— Aim of the exercise —
Look through the material below and copy exactly the lines from the line with "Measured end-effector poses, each" to the line with "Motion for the", those two lines included.

— Stored data —
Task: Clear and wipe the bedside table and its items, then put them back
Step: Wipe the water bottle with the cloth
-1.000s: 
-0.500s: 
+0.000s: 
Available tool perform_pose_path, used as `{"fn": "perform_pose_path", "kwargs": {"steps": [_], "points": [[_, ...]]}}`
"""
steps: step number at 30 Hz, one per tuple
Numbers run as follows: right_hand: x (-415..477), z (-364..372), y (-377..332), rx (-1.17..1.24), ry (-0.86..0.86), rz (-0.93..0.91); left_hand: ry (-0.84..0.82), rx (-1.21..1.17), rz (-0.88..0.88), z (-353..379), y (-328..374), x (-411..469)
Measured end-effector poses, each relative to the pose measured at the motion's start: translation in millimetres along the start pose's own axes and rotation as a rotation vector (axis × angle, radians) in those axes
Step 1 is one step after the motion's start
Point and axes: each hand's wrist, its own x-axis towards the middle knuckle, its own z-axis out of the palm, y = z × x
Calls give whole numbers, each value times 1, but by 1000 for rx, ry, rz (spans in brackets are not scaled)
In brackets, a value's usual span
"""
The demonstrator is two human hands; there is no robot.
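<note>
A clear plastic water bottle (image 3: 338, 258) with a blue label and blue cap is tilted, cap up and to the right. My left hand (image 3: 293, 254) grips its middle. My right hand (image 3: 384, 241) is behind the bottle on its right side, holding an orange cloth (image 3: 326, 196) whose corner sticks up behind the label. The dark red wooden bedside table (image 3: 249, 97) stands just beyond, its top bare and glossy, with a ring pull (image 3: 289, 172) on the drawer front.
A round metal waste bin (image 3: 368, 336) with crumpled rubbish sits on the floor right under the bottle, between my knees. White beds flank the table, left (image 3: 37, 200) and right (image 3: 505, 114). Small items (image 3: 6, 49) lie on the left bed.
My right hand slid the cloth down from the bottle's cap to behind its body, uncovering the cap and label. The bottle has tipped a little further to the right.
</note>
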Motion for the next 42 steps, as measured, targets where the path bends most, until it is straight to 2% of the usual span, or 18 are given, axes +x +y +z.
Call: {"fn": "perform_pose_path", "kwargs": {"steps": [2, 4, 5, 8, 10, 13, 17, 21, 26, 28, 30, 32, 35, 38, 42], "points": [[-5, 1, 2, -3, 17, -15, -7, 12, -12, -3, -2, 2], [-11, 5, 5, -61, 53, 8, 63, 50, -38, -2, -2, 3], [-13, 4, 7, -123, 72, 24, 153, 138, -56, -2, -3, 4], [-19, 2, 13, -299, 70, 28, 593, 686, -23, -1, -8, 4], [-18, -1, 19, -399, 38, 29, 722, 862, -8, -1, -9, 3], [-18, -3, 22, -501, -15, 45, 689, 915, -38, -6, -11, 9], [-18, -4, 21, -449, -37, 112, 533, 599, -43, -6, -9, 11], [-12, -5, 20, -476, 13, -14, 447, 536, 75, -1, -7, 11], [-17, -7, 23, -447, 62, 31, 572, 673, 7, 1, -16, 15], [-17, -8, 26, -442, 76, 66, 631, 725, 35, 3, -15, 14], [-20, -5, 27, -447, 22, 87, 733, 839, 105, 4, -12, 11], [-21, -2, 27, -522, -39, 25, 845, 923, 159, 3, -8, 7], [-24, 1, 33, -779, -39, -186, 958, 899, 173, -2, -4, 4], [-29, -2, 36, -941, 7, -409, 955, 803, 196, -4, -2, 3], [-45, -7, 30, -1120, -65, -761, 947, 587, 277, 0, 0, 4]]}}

— Task output —
Measured end-effector poses, each relative to the pose measured at the motion's start: translation in millimetres along the start pose's own axes and rotation as a rotation vector (axis × angle, radians) in those axes
Step 1 is one step after the motion's start
Point and axes: each hand's wrist, its own x-axis towards the middle knuckle, its own z-axis out of the palm, y = z × x
Calls give whole numbers, each value times 1, but by 1000 for rx, ry, rz (spans in brackets are not scaled)
In brackets, a value's usual span
"""
The demonstrator is two human hands; there is no robot.
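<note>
A clear plastic water bottle (image 3: 338, 258) with a blue label and blue cap is tilted, cap up and to the right. My left hand (image 3: 293, 254) grips its middle. My right hand (image 3: 384, 241) is behind the bottle on its right side, holding an orange cloth (image 3: 326, 196) whose corner sticks up behind the label. The dark red wooden bedside table (image 3: 249, 97) stands just beyond, its top bare and glossy, with a ring pull (image 3: 289, 172) on the drawer front.
A round metal waste bin (image 3: 368, 336) with crumpled rubbish sits on the floor right under the bottle, between my knees. White beds flank the table, left (image 3: 37, 200) and right (image 3: 505, 114). Small items (image 3: 6, 49) lie on the left bed.
My right hand slid the cloth down from the bottle's cap to behind its body, uncovering the cap and label. The bottle has tipped a little further to the right.
</note>
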Motion for the next 42 steps, as measured, targets where the path bends most, until it is straight to 2% of the usual span, or 18 are given, axes +x +y +z.

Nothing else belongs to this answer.